Right after an industry survey suggested that switching away from Chinese CDMOs could take biopharma companies up to eight years, lawmakers have adjusted the BIOSECURE Act. The new draft lays out a 2032 deadline for the separation mandate.

The House version of the BIOSECURE Act has been amended to grandfather existing contracts that drug developers may have with five China-related biopharma service providers, including both WuXi Apptec and its sister contract manufacturer WuXi Biologics. Those relationships, including negotiated option years, are now exempt from national security scrutiny under the proposed legislation until Jan. 1, 2032, according to the revised bill seen by Fierce Pharma.

The original bill only had four initial targets. Although WuXi Bio was newly added, lawmakers have been viewing the two sister firms as related. 

The House Oversight Committee is expected to mark up the bill on May 15. In an unusually swift action, House leadership is considering reserving a floor vote for the BIOSECURE Act this month, Axios reports. In March, the Senate Homeland Security Committee voted to advance a counterpart bill to the Senate floor.

The update to the House bill was welcome news to the biopharma industry.

In a statement on Thursday, Biotechnology Innovation Organization’s CEO, John Crowley, praised the updated bill for providing “a reasonable timeframe for companies to decouple their reliance on China-based biomanufacturing.”

“It ensures during this transition that important biomedical research will not be slowed and that patients will have unimpeded access to life-saving medicines,” Crowley added.

The nearly eight-year period of immunity matches the timeline BIO’s members said they would need to switch away from Chinese contract research and manufacturing service providers.

In a recent survey performed by BIO, 52% of member respondents said switching manufacturing partners for their approved medicines could take two years to eight years. For preclinical and clinical work, 85% of respondents indicated that changing vendors could take anywhere from six months up to six years, depending on the type and size of the service and availability of other providers.

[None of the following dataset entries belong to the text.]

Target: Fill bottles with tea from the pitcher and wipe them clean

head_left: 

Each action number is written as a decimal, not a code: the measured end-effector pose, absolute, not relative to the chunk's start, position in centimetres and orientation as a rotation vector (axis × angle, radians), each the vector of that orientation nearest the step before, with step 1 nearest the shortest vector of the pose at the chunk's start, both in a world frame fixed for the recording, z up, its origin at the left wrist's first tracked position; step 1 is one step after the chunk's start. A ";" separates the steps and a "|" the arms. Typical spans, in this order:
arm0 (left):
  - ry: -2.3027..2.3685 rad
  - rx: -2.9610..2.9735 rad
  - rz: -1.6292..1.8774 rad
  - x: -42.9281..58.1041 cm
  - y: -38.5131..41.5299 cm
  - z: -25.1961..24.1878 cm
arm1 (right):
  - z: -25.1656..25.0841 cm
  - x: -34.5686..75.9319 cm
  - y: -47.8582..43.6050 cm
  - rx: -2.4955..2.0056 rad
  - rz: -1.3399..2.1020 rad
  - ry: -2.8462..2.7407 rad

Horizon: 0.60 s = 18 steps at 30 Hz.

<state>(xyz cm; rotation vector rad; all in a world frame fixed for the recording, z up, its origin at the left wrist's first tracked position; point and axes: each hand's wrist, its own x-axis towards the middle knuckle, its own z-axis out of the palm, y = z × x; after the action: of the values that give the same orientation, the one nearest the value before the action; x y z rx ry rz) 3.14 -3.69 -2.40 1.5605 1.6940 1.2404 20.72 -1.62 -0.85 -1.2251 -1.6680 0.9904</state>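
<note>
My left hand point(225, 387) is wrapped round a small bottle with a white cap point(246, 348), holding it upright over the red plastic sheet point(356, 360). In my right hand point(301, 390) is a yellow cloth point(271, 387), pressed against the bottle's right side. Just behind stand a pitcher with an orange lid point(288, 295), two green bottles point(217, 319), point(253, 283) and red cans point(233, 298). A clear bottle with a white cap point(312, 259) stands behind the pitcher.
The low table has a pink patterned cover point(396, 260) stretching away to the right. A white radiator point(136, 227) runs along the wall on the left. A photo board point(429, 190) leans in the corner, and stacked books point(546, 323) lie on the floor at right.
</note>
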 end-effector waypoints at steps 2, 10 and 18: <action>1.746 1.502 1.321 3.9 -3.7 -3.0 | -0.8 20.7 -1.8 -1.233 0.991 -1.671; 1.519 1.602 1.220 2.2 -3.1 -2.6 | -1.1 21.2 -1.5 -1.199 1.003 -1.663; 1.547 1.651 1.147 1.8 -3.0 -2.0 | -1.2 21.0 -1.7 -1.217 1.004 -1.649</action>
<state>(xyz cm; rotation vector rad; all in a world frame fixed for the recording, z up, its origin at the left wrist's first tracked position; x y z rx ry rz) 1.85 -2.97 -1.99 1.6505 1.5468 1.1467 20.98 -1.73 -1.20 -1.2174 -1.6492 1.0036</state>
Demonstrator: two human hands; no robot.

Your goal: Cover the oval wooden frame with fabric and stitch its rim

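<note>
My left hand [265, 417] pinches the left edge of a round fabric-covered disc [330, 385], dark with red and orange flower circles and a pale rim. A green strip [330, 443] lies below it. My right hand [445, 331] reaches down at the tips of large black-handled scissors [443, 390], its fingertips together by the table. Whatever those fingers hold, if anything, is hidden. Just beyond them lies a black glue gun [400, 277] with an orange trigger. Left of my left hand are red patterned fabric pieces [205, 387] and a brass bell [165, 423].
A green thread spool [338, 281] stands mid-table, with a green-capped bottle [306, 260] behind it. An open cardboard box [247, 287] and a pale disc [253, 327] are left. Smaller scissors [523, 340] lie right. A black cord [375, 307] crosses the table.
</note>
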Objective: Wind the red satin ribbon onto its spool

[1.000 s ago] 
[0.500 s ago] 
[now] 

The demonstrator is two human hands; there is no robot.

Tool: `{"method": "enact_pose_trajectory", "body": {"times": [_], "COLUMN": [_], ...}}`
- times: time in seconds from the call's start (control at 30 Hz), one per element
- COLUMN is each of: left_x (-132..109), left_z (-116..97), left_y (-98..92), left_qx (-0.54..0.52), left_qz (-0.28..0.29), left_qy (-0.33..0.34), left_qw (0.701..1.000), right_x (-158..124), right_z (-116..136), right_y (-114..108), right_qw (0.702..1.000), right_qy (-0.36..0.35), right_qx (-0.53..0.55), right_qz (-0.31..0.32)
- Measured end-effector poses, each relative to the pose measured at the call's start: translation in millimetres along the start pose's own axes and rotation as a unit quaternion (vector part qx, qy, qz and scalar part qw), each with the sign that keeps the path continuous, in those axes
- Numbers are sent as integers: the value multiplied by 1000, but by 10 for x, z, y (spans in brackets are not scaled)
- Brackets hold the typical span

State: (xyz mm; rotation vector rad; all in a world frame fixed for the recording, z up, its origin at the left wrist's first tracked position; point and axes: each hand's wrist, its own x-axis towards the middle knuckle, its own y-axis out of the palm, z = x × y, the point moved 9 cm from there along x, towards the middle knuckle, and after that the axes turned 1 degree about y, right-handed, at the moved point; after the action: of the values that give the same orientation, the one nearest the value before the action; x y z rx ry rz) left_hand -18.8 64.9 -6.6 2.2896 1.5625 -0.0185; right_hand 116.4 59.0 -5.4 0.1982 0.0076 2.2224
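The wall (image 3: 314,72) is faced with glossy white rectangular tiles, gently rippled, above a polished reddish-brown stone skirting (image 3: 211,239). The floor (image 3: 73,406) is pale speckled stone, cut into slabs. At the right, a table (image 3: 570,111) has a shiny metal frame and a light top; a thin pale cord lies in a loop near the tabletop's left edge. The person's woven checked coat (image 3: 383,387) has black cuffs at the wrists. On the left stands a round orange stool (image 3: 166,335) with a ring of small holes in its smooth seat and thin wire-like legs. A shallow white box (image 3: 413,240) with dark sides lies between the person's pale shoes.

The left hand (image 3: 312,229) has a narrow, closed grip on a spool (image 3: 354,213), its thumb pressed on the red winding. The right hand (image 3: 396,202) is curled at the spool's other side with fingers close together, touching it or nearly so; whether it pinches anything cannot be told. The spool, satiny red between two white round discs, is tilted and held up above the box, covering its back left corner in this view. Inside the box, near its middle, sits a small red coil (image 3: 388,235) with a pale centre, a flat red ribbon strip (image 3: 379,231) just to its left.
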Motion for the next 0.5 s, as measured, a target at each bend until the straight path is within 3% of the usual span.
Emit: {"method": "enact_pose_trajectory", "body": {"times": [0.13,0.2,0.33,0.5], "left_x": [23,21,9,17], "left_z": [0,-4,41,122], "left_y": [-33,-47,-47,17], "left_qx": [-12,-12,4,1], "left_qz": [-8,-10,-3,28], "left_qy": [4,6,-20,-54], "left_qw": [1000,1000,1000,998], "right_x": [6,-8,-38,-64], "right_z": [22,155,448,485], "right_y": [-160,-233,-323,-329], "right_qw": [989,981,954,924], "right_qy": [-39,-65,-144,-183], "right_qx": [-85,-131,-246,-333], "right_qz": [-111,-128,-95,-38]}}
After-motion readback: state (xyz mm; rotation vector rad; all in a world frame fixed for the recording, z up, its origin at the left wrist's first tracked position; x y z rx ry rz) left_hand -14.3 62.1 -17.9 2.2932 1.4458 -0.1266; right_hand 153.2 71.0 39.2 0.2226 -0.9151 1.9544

“I think the problem is having decent alternatives and that may take a bit more time,” Daphne Zohar, a serial biotech entrepreneur and CEO of Seaport Therapeutics, tweeted Friday about the updated bill.

Among 134 respondents to BIO’s survey, who represent 124 biopharma companies, 79% of individuals said they have at least one contract or product being supported by a Chinese CDMO. Companies cited difficulties in finding alternative service providers, the need to conduct test runs and validation, the need for regulatory approvals, increased costs and other factors as pain points for potential switches.

A bipartisan group of lawmakers introduced the House bill in January, aiming to block certain “biotechnology companies of concern” from accessing federal funding through their biopharma customers. To secure positions on Medicare and Medicaid, drugmakers would need to cut ties with the Chinese contractors.

WuXi AppTec and genome sequencing firms BGI, MGI and Complete Genomics were the initial targets of the bill. But the U.S. government would be tasked to identify other “foreign adversary biotech companies of U.S. national security concern” for future inclusion, should the law be enacted.

For those potential new additions, the House bill proposes a five-year period of leniency for existing contracts after the identification of the target service provider.

The biopharma industry and the general public are so far blinded from the selection process for potential targets of the bill. Some U.S. biotechs have warned about potential exposure to the bill—even though their Chinese partners are not currently listed.

Nevertheless, biopharma companies have already started distancing themselves from Chinese CDMOs in general.

During a recent press call, Novartis CFO Henry Kirsch said the Swiss pharma is already working on mitigation plans to sever its ties with Chinese contractors.

The impact of the bill has yet to manifest in the financial performance of WuXi AppTec, which recorded about 65% of its revenues from U.S. customers last year. But as the BIO survey has shown, cutting Chinese CDMOs off from the U.S. drug supply chain is a lengthy process.